A tourist in my own backyard
By Kevin Lamarque
There may be no free lunch, but for those seeking to take in art and education, visiting Washington is a bargain. The Smithsonian Institution, the world’s largest museum and research complex, includes 19 museums and galleries. All of which are free of charge. Add to that the National Gallery of Art, and the only toll you will pay is the fatigue on your legs as you wander from site to site in the nation’s capital.
I have upon occasion been lured into the National Gallery of Art, located next to the U.S. Capitol, before or after covering my news assignments on Capitol Hill. The National Gallery of Art provided me with a temporary escape from the world of politics that dominates this town. It also gave me some much needed visual stimulation. I would rarely come out without some interesting photo for Reuters. I enjoyed trying to capture the aesthetic relationship between the physical space of the gallery, the art and the visitor.
I wondered if the other galleries offered similar visual opportunities. Summer is high tourist season in Washington, a good time for me to join the masses and see what they come to see. My plan was to visit the National Gallery and all the Smithsonian museums and galleries located downtown in an attempt to make at least one nice photo at each locale. It’s a checklist I should have completed long ago. I’m a bit embarrassed to admit I’d only visited a few of these places in my 13 years of living here.

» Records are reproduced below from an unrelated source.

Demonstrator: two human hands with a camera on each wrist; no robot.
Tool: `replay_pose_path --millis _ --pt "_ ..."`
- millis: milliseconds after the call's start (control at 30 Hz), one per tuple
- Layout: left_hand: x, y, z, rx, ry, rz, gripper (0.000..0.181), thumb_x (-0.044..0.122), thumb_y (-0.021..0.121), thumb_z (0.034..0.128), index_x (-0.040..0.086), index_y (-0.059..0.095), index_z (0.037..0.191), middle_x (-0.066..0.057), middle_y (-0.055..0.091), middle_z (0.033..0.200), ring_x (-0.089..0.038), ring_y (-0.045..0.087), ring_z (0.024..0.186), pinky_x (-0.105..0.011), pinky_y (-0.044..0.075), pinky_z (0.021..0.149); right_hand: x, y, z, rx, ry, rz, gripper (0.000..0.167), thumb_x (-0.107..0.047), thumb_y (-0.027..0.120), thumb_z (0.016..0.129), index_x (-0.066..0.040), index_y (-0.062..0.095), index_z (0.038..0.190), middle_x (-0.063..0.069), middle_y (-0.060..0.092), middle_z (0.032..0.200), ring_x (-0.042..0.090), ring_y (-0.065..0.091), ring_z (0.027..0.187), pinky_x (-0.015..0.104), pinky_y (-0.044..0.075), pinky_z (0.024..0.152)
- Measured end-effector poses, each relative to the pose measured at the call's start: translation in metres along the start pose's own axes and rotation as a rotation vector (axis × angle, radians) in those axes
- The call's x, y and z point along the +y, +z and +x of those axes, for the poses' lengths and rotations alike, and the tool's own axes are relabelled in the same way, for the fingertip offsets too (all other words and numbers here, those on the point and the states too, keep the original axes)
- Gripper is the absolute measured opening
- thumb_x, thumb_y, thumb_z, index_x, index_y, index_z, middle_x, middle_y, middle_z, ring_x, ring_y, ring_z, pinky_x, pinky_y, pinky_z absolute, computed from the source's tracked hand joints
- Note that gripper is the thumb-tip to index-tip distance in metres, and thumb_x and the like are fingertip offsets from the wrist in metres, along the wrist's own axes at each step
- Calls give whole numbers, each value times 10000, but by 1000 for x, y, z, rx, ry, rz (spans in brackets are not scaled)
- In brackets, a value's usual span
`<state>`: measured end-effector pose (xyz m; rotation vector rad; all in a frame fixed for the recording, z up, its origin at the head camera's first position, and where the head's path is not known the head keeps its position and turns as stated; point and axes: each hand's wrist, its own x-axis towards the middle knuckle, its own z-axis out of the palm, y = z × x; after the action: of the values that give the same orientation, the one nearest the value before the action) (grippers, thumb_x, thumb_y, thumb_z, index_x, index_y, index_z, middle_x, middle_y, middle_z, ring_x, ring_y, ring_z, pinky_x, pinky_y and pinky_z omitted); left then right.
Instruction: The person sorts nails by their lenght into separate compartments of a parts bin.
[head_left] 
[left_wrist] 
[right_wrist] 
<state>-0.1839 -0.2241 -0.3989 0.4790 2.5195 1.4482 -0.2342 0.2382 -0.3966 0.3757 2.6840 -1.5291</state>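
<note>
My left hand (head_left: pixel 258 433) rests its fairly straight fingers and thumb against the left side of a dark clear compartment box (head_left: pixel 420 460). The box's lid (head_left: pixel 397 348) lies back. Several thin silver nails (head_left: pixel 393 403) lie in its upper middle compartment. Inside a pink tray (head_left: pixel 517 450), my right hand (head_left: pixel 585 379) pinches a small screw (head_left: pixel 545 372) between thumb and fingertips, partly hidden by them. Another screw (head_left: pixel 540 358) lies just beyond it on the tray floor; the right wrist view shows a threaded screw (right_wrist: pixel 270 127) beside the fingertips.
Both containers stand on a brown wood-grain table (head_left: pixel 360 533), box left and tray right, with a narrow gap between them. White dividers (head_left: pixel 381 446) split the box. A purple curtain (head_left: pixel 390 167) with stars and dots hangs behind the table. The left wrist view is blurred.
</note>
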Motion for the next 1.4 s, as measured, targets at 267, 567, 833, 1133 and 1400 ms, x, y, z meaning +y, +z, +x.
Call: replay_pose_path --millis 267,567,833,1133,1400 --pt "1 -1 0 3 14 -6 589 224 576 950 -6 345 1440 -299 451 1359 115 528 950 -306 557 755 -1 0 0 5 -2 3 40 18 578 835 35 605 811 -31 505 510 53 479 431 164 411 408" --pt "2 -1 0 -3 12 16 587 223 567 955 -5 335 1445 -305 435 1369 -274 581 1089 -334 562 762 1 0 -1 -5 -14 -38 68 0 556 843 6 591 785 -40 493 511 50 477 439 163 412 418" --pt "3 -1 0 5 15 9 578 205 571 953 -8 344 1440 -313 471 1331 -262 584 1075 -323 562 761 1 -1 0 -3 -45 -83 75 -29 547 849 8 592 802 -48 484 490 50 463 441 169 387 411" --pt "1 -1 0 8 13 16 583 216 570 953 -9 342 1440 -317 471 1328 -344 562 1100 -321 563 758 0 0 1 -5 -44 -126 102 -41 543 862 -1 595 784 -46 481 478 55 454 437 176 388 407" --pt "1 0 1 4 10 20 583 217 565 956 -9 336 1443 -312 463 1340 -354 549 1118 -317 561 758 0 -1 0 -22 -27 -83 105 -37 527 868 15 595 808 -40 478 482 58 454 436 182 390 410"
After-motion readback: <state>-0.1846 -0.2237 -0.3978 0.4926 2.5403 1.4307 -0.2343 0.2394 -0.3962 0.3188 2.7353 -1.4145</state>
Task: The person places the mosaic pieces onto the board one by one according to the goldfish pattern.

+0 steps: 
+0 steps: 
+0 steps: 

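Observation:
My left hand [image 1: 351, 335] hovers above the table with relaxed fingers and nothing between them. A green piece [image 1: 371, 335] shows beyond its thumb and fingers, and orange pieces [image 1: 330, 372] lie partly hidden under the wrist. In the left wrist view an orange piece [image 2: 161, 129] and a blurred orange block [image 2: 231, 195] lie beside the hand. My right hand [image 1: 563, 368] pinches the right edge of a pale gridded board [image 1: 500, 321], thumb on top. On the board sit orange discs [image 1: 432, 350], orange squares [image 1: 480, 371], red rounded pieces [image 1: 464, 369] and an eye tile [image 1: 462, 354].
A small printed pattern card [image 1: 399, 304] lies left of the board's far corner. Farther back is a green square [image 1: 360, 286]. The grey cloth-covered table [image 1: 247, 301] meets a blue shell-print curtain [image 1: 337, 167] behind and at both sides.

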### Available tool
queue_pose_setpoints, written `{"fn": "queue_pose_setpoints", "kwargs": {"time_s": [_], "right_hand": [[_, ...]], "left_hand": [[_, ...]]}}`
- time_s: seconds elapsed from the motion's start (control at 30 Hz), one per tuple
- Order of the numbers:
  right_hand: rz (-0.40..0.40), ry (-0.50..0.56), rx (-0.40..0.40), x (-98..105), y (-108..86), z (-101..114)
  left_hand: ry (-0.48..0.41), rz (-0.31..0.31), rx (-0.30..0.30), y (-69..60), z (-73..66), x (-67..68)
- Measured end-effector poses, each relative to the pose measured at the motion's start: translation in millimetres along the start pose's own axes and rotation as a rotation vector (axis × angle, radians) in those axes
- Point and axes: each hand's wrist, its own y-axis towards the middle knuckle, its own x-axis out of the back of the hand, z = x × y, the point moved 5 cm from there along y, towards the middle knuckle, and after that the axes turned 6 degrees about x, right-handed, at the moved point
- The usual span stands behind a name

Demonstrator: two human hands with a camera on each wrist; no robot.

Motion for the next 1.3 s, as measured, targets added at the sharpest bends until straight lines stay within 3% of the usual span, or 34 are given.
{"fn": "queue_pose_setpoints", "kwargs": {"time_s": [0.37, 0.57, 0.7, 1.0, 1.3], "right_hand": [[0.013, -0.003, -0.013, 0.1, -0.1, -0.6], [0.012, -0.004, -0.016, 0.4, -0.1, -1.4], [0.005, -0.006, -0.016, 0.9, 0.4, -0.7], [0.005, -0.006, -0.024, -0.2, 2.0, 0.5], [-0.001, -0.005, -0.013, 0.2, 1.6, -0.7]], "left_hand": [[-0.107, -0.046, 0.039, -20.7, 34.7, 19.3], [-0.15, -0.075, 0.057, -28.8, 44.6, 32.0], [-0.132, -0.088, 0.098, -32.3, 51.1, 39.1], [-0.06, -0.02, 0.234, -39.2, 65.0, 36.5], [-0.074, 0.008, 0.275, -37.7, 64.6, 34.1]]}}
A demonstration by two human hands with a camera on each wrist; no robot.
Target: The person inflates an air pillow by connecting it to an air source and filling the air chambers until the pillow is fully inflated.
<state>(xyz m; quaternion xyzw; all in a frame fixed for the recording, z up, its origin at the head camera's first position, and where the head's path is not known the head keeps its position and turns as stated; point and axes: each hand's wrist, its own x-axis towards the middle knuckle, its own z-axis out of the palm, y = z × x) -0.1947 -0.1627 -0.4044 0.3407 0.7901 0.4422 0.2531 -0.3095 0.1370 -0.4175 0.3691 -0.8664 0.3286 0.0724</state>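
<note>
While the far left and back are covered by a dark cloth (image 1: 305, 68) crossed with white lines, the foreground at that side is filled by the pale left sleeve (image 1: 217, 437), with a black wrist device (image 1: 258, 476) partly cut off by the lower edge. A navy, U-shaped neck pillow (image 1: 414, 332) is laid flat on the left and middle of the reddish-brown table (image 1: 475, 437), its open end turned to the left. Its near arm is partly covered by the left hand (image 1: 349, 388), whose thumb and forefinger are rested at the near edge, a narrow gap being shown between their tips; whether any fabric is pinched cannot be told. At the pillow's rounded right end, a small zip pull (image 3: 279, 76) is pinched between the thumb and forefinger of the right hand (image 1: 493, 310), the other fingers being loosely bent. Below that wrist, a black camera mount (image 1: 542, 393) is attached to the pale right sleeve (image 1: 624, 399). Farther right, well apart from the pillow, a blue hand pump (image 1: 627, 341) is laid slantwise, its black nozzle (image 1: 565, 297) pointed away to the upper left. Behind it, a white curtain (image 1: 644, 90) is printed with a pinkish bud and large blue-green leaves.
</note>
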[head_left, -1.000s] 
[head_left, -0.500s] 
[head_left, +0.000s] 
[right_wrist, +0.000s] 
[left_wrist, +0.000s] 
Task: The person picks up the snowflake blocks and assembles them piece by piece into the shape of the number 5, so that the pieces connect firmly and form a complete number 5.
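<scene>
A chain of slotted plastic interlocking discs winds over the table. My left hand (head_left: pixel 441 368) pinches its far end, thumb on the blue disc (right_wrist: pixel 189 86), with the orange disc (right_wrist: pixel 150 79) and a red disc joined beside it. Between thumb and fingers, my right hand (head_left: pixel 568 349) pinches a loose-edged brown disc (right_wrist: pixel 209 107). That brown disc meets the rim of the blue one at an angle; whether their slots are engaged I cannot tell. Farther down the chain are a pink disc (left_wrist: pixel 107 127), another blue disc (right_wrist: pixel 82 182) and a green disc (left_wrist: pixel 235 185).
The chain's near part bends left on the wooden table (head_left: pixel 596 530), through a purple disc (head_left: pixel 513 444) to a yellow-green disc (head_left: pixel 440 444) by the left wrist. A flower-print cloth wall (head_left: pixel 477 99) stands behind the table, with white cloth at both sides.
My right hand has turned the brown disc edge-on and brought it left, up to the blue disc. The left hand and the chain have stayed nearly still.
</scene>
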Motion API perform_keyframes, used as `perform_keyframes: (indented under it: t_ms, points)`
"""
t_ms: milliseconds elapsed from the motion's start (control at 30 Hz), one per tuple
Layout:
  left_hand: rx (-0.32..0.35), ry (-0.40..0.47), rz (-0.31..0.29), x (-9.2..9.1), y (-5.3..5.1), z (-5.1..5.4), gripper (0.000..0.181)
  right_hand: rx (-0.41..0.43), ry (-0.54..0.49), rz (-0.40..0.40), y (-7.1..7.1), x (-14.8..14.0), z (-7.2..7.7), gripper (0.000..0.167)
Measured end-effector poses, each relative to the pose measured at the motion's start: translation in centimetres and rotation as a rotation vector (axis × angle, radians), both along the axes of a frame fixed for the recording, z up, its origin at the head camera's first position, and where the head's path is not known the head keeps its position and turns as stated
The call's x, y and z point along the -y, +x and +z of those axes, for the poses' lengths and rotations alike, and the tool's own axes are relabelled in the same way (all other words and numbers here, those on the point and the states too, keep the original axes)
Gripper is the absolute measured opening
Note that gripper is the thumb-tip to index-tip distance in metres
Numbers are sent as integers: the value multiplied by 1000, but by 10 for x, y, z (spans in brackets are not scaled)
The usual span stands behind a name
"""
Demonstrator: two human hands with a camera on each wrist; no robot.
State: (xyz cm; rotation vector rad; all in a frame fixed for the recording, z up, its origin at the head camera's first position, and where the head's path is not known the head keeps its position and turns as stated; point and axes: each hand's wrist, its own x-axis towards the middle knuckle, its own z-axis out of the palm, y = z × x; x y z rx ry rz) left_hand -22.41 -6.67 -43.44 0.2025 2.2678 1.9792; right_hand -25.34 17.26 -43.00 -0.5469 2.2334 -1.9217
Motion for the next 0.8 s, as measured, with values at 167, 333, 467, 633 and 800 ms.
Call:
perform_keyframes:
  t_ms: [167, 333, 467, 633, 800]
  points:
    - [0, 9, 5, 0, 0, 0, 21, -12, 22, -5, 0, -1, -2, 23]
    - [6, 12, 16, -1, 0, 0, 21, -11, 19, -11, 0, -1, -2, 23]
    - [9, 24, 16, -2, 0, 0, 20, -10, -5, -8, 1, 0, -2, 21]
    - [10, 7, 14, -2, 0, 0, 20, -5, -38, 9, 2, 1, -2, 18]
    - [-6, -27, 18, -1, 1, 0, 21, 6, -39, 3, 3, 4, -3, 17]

I had originally wanted to do all these sites in one day, “power touring” like so many visitors to this town seem to practice. There would be no waiting around for the perfect tableau. I would simply enter, have a quick walk around and hopefully come away with a photo or two I was happy with. Then it would be on to the next.
News happens in Washington and it has to be covered. So my one-day plan hit the back burner – on day one. It was probably just as well. After half a day of hitting three galleries, I felt the same mental and physical fatigue tourists everywhere feel. Like the many teens and toddlers being dragged around Washington by well-meaning, but out of touch parents, I really just wanted an ice cream or a swim at a pool, maybe even a good whining session. I felt their pain. I decided spreading it out over a few days might actually be better and keep my eye a bit fresher.
Working around the busy news schedule, I finally found a few afternoons to zip around town to make my images. I can honestly say I thoroughly enjoyed playing tourist as I journeyed about Washington’s museums and galleries. I found almost all the spaces interesting in their own ways. While some spaces and exhibits certainly lent themselves to more graphic images, they all had redeeming visual features when the human element was added to the scene.
Sometimes you have to look no farther than your own backyard for something you have never seen before. And, it was all free!